Czterobramkowa strata z pierwszej połowy wydawała się jeszcze do odrobienia, ale w drugiej odsłonie meczu przy bardzo dobrej grze kwidzynianek w obronie i skuteczne wyprowadzanych kontratakach w 45. minucie przewaga gospodyń powiększyła się aż do 11 bramek - 25:14. Wtedy w zasadzie stało się jasne, że wynik tego spotkania jest już przesądzony. Ewidentnie brakowało Karczewowi w tym meczu siły ofensywnej, a absencja na boisku kontuzjowanej Julki Zagrajek była aż nadto widoczna. Z pozytywów wynikających z tej rywalizacji należy odnotować postawę w karczewskiej bramce Natalki Popis, która nie tylko obroniła dwa rzuty karne, ale i błysnęła kilkoma wysokiej klasy interwencjami.

Mimo twardej, zdecydowanej gry na parkiecie spotkanie od początku do końca toczyło się w atmosferze fair play i mogło  podobać się oglądającym je kibicom. Dla karczewianek zaś była to prawdziwa lekcja piłki ręcznej oraz  możliwość skonfrontowania swych umiejętności z markowym przeciwnikiem, którą miały przyjemność toczyć na pięknym, sportowym obiekcie przy ulicy Wiejskiej. Ostateczny wynik niedzielnej rywalizacji to 33:25 dla MTS Kwidzyn. Ośmiobramkowa przegrana, wbrew pozorom, to rezultat przyzwoity, a już na pewno honorowy. A jeśli jeszcze weźmiemy pod uwagę fakt, że w składzie kwidzynianek grały 4 piłkarki z superligi piłki ręcznej, to rezultat, jaki uzyskały zawodniczki Karczewa  w tym pojedynku, nabiera zupełnie innego znaczenia.
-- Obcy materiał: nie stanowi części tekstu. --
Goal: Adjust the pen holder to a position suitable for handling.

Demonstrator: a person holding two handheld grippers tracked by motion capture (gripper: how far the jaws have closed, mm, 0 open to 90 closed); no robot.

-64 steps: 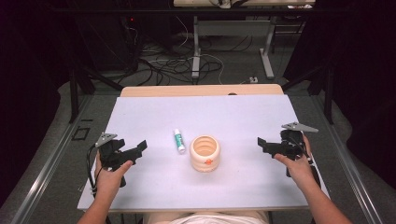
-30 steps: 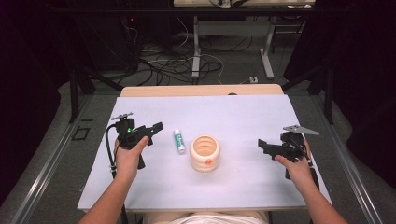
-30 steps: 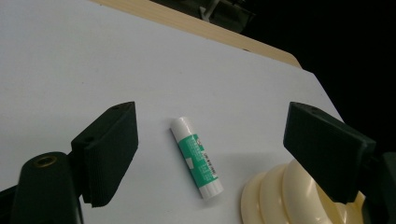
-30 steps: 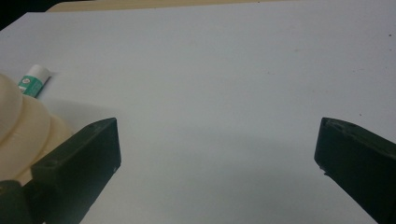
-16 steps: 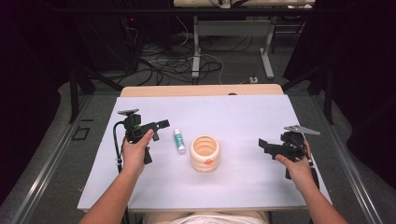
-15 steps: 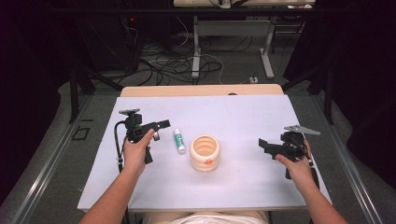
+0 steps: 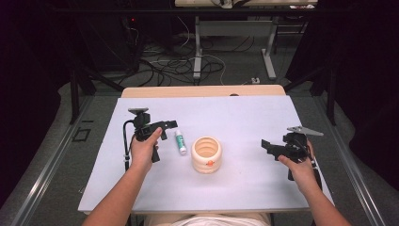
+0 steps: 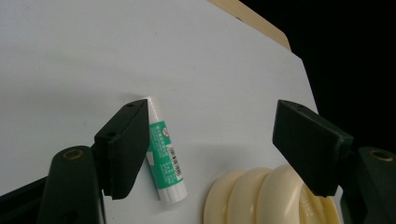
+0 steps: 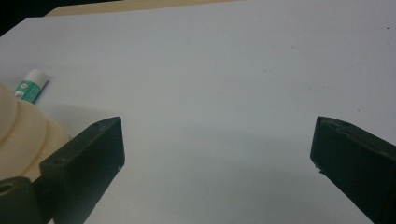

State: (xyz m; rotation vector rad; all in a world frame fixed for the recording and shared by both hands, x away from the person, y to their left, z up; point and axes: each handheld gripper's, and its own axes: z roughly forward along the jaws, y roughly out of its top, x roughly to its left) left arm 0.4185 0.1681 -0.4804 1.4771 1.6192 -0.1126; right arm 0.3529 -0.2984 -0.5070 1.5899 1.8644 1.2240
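Right gripper (image 7: 266, 145) sits low right of the high view, jaws wide, idle. Cup (image 7: 206, 154) stands mid-frame. Left gripper (image 7: 172, 124), jaws wide and empty, hovers just left of the tube (image 7: 179, 142), which lies flat left of the cup. Likely step: grab the tube. Centre it between the jaws, drop straight, avoid the cup.

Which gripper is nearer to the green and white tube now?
Left. The left gripper hangs open just left of the tube; the right gripper is far to its right, beyond the cream ribbed cup.
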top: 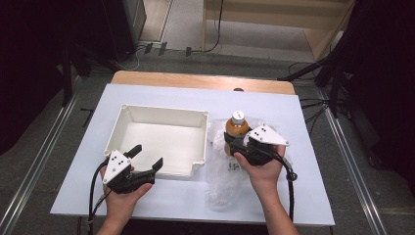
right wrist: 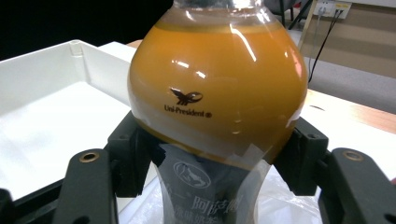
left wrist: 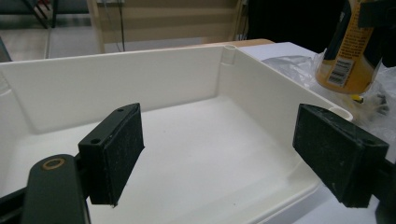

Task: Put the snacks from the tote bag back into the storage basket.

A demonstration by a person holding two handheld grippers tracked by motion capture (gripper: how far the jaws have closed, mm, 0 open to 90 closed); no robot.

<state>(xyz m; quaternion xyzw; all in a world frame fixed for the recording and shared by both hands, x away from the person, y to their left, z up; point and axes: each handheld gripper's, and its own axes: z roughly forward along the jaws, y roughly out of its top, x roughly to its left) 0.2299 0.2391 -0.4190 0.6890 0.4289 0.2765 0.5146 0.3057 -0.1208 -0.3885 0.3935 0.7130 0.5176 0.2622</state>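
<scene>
Orange bottle (top: 237, 131): standing upright on a crinkled clear plastic bag (top: 225, 181), just right of the tray, its white cap on top; filled with an amber drink, a label wrapping its lower part.
Right gripper (top: 230, 143): clamping both jaws on the bottle's narrower labelled waist, just under the bulge, as the right gripper view is showing; the right hand (top: 264, 169) is holding it from the near side.
Left gripper (top: 147, 155): hovering over the tray's near left corner with its jaws standing wide apart and nothing between them; the left hand (top: 122, 193) is gripping its body.
White tray (top: 125, 115): sitting on the white tabletop (top: 161, 196), left of the bottle, its pale floor lying bare under the left jaws.
Bag and tray: lying just beside each other at the tray's right wall.
</scene>
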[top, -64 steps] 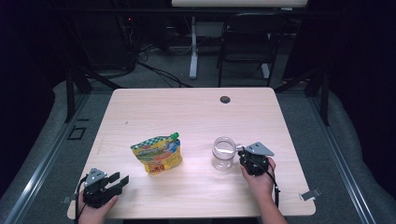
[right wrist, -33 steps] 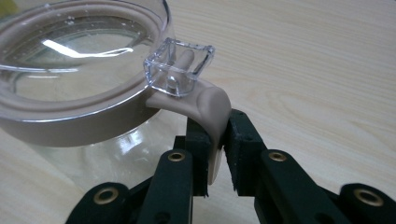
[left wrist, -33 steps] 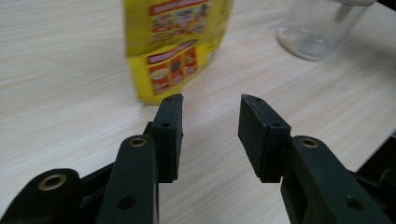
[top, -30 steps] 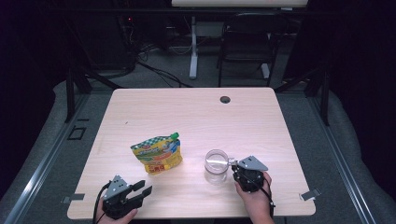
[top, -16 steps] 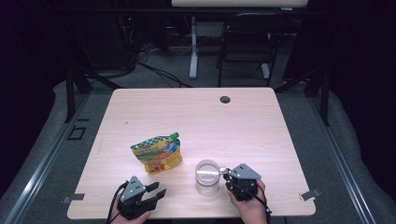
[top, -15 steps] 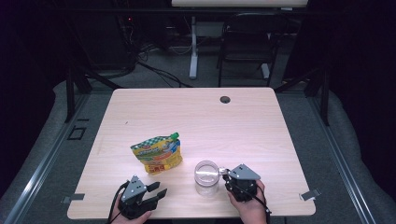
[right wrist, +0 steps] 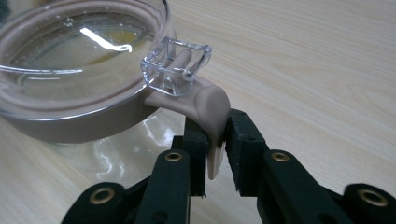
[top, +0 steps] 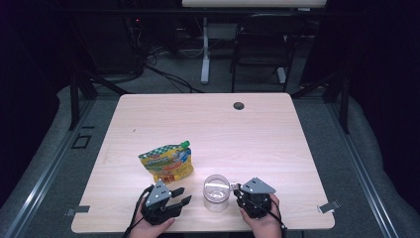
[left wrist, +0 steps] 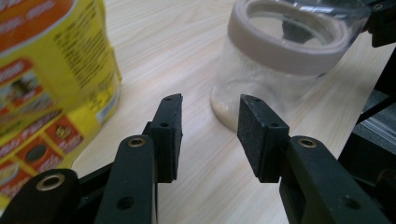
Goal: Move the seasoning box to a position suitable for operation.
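Your right gripper (top: 236,189) sits near the front edge of the light wooden table (top: 257,129), right of its middle. Its jaws stand close together around the beige rubbery tab (right wrist: 211,112) that hangs from the lid band of the clear plastic jar (top: 217,192). The right gripper view shows the left pad against the tab and a sliver of space at the right pad, and those jaws have just been opening a little with the tab between them. A clear square clasp (right wrist: 176,65) sits on top of the tab at the lid's rim.

The jar stands upright close to the front edge, between your two grippers. Your left gripper (top: 181,196) lies to the jar's left, jaws partly open with nothing between them. In the left gripper view its pads (left wrist: 169,133) point at the jar's base without touching it. The yellow printed pouch with a green cap (top: 166,162) lies just behind the left gripper, apart from the jar.
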Available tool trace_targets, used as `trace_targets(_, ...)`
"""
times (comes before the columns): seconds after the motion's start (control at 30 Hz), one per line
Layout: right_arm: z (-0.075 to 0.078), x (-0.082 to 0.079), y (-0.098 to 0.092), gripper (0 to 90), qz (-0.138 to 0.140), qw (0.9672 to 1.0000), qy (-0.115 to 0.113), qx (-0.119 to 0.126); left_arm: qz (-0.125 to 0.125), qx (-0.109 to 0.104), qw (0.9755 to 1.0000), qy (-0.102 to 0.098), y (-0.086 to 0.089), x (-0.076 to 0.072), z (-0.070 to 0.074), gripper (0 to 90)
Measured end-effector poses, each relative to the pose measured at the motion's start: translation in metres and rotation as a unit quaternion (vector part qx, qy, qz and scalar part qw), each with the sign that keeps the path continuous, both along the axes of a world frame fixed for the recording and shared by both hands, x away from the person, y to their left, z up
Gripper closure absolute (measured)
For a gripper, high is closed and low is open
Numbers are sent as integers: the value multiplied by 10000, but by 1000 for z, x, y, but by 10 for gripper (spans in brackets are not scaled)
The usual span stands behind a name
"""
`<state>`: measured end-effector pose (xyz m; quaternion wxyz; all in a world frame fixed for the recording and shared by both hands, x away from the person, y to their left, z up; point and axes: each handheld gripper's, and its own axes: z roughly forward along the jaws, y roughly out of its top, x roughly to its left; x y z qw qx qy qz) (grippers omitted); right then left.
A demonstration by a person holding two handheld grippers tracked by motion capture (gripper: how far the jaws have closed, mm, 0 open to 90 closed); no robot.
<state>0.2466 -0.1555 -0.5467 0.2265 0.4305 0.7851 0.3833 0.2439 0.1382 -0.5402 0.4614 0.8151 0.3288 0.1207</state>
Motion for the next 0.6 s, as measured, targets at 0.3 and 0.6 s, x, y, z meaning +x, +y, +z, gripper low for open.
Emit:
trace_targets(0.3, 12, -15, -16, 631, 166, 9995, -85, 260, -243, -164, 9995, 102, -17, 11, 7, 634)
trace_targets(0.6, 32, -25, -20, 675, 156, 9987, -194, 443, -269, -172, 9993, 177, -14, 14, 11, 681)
Przed drużyną MKS Karczew jeszcze jedno trudne wyjazdowe spotkanie z K.S. AP Poznań już w najbliższą sobotę 24 listopada br. Później - mecze u siebie, w których w końcu trzeba zacząć punktować. Podopieczne Grzegorza Ankiewicza na pewno nie będą w tych pojedynkach bez szans. Dysponują już ligowym ograniem, nabrały doświadczenia, znają swoje atuty i mankamenty. Czy potrafią wyciągnąć wnioski z wcześniej rozegranych spotkań i wykorzystać je we własnej hali? Jestem przekonany, że tak i mocno trzymam za to kciuki!

Andrzej Idziak

 

Aplikacja iotwock.info

Jeśli jeszcze tego nie zrobiłeś koniecznie zainstaluj naszą aplikację, która dostępna jest na telefony z systemem Android i iOS.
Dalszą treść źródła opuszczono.